### Try it
Below are records with pictures; copy word for word only the lines between the line with "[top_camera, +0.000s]" and the line with "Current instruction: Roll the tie", inclusive, and drop the pictures.

(Extracted information begins)

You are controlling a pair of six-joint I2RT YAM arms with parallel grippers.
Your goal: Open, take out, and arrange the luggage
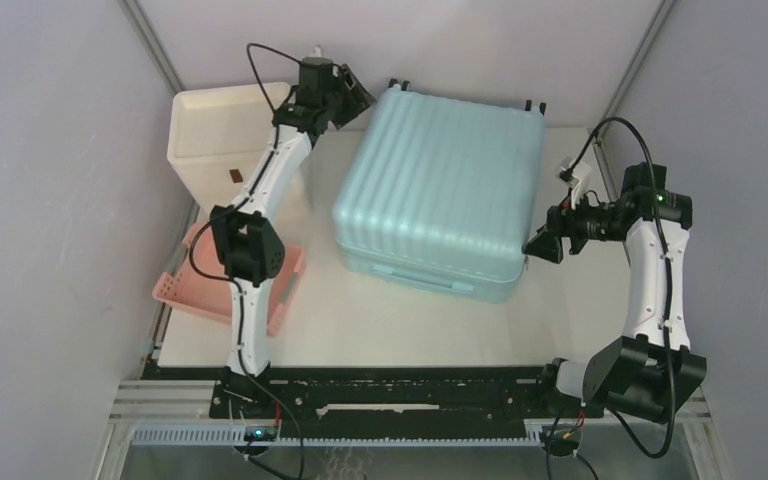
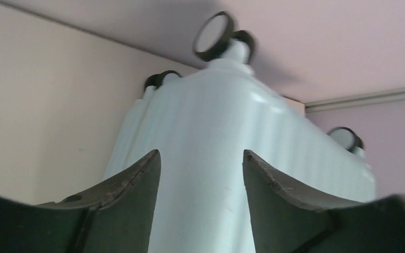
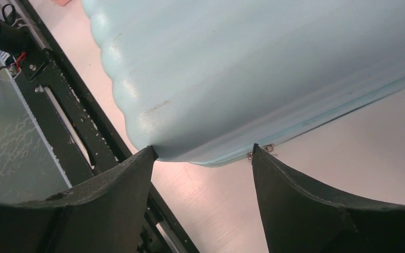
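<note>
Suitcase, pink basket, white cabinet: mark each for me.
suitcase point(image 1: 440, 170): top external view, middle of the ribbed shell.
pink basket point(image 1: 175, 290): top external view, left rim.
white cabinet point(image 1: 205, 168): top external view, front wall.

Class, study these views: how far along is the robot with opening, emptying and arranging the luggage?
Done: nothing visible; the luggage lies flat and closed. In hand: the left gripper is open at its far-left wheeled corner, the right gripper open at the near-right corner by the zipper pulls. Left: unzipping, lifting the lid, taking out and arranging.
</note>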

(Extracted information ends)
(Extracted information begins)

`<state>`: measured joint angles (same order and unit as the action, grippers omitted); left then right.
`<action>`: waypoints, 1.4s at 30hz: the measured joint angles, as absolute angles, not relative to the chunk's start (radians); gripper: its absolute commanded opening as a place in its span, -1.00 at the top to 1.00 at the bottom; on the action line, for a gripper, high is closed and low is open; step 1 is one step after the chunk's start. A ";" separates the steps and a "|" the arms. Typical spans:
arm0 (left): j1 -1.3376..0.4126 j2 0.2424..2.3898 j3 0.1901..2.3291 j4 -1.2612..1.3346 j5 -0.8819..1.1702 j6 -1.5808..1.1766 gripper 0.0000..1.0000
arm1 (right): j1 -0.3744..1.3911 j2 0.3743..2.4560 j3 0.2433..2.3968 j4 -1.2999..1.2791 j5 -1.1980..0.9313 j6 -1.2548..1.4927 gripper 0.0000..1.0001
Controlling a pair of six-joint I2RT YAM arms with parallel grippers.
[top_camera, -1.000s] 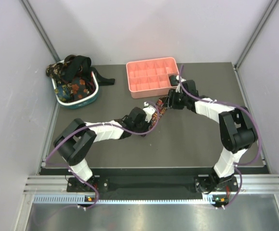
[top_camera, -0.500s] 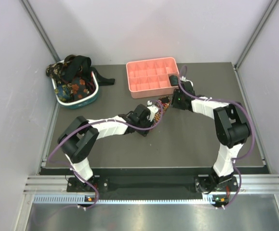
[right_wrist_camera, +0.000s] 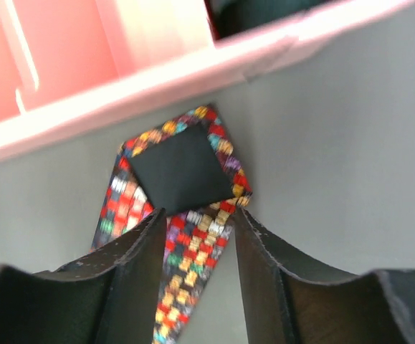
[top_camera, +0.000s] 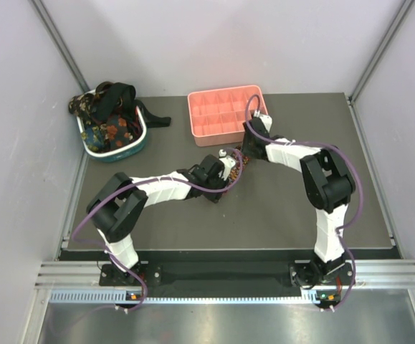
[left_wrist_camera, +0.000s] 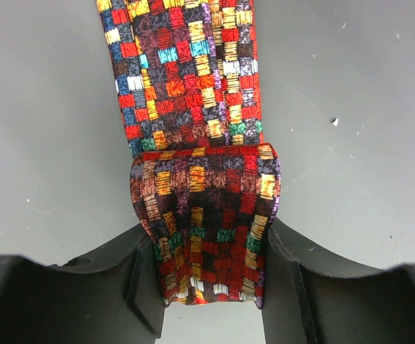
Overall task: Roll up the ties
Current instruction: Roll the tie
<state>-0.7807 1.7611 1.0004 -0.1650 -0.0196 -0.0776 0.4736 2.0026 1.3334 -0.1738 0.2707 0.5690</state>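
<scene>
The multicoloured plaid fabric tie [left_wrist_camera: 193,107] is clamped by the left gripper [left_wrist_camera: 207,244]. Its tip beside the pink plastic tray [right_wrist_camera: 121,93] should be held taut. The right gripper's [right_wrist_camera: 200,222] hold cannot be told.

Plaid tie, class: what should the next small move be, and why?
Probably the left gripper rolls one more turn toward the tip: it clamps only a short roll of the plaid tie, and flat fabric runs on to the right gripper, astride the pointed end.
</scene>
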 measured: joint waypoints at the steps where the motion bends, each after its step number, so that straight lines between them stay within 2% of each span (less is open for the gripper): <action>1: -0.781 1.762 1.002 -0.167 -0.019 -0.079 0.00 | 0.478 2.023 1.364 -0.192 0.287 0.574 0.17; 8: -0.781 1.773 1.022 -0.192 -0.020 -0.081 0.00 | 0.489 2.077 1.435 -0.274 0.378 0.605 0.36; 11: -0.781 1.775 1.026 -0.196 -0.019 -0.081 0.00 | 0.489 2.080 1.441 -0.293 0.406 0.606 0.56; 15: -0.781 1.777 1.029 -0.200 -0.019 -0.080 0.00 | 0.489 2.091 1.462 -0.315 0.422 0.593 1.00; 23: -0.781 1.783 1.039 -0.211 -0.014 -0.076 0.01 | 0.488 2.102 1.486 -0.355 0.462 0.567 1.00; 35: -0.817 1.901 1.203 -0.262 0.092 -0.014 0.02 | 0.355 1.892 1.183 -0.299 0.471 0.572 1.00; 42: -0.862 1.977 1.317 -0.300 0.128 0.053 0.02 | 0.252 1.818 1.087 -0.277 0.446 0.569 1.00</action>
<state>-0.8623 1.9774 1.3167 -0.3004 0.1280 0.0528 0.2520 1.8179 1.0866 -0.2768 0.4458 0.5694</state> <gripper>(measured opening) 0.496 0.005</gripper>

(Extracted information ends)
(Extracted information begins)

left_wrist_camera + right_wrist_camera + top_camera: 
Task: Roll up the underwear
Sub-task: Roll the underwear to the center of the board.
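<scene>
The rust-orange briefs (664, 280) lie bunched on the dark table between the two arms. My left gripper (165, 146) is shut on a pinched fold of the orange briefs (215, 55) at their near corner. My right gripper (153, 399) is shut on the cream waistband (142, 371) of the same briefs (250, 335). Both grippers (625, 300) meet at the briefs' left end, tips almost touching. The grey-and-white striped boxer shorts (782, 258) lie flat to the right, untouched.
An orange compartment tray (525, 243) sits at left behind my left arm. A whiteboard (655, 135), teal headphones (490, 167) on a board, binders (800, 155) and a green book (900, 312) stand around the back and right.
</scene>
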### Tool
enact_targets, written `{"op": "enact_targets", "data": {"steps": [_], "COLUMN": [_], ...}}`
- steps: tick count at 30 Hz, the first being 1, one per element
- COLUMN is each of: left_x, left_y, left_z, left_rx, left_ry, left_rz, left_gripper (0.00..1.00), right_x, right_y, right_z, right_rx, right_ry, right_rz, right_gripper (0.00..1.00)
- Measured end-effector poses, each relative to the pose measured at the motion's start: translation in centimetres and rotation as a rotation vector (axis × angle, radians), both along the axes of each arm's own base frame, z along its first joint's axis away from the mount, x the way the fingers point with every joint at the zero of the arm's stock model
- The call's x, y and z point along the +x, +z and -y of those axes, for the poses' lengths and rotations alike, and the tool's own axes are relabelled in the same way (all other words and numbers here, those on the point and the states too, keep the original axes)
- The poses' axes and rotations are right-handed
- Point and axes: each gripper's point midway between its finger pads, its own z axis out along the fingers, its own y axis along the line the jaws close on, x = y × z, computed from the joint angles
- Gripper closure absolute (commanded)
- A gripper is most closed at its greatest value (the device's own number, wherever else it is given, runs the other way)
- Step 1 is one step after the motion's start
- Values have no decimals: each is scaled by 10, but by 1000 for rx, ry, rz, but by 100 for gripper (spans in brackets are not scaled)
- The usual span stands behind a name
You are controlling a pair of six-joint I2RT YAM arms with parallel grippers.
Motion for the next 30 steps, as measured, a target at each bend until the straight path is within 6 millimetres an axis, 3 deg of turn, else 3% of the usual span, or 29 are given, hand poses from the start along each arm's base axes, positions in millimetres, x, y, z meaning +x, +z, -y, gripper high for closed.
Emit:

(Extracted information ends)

### Written solution
[top_camera, +0.000s] 
[left_wrist_camera, +0.000s] 
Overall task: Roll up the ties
Current instruction: Roll the tie

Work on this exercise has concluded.